After taking all of our previous concerns into consideration, there are still a few things to look at. Here are the last few things you should take into account before purchasing a dog shampoo for itchy skin.
How much of the product are you getting? Before purchasing a shampoo, weigh the price against how big the bottle is. Consider how often you’ll need to repurchase the shampoo when you buy smaller amounts. Choosing the largest bottle at the lowest price is the most cost-effective way to purchase dog shampoos.
Keep in mind that not all shampoos will work for your dog, so if you are trying out a shampoo for the first time and you aren’t sure about it, purchase the smallest available size just to be sure.
What the shampoo smells like is important when considering the ingredients, but it is also important in other ways. Make sure that you choose a scent that you and your dog will be able to stand using. If you choose a fragrance that ends up making your head hurt or making your dog uncomfortable, you’re going to regret it. Many shampoo scents will linger long after the bath, so take this into serious consideration.
The active ingredients in a shampoo help it achieve the properties that it boasts. An anti-itch shampoo should have active ingredients that match up to the important ingredients discussed above. Oatmeal, aloe, lavender, and tea tree oil are all very moisturizing ingredients and should show up first on the label of many anti-itch shampoos. Keep this in mind when you’re reading the ingredients label.
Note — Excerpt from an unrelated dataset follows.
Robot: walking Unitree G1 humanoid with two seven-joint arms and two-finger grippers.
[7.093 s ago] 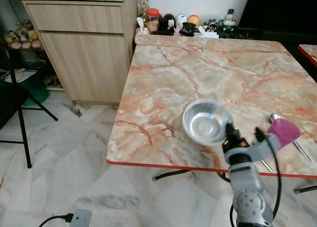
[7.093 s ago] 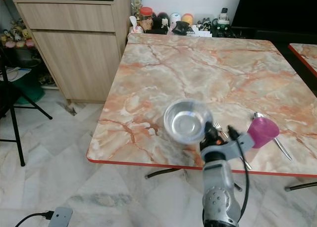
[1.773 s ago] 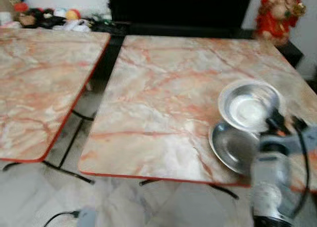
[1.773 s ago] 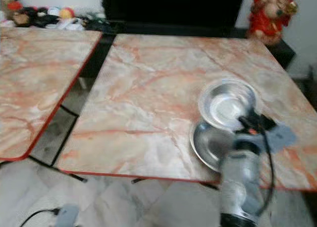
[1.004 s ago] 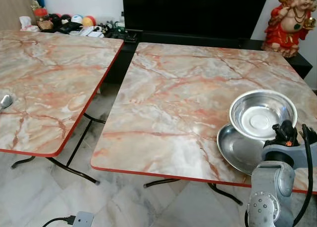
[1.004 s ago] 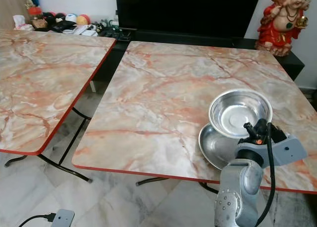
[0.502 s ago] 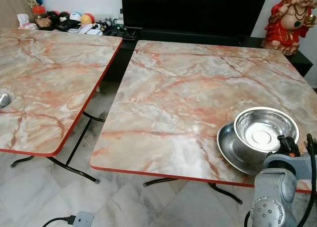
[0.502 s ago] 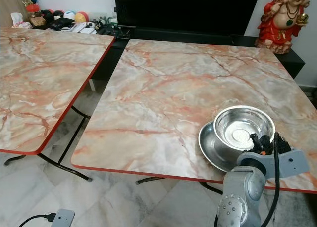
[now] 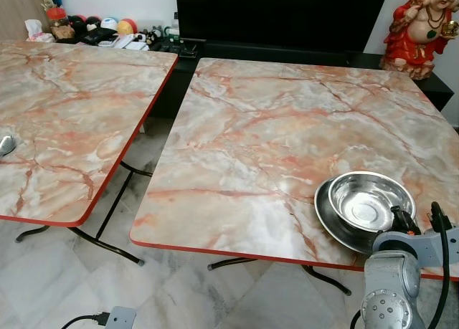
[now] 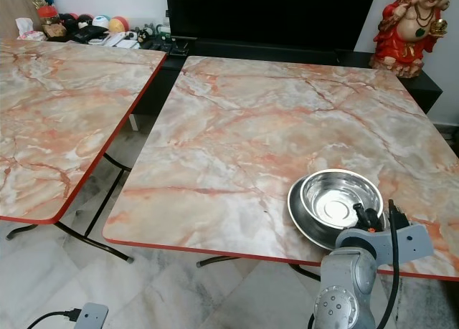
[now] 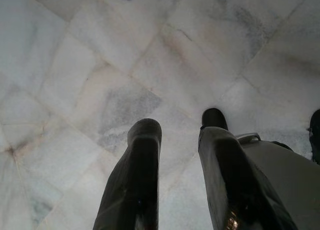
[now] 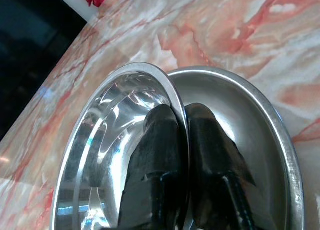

Make sure that you’re purchasing a shampoo that will treat the specific problem that your dog is having. For example, it would be unwise to purchase a shampoo with anti-fungal properties if your dog doesn’t have a fungal infection. Exposing your dog to chemicals that aren’t useful for the problem that they are having may lead to more problems, so pay attention to the conditions that the shampoo says it treats.
If you have more than one pet (of more than one species), choosing a shampoo that works for multiple species may be important to you. Why spend money on a shampoo that will only clean one of your pets, when others work fine on all of them? Some dog shampoos may also work well on cats, horses, guinea pigs, ferrets, rabbits, and more. Check the label to make sure that the shampoo is safe for your pet.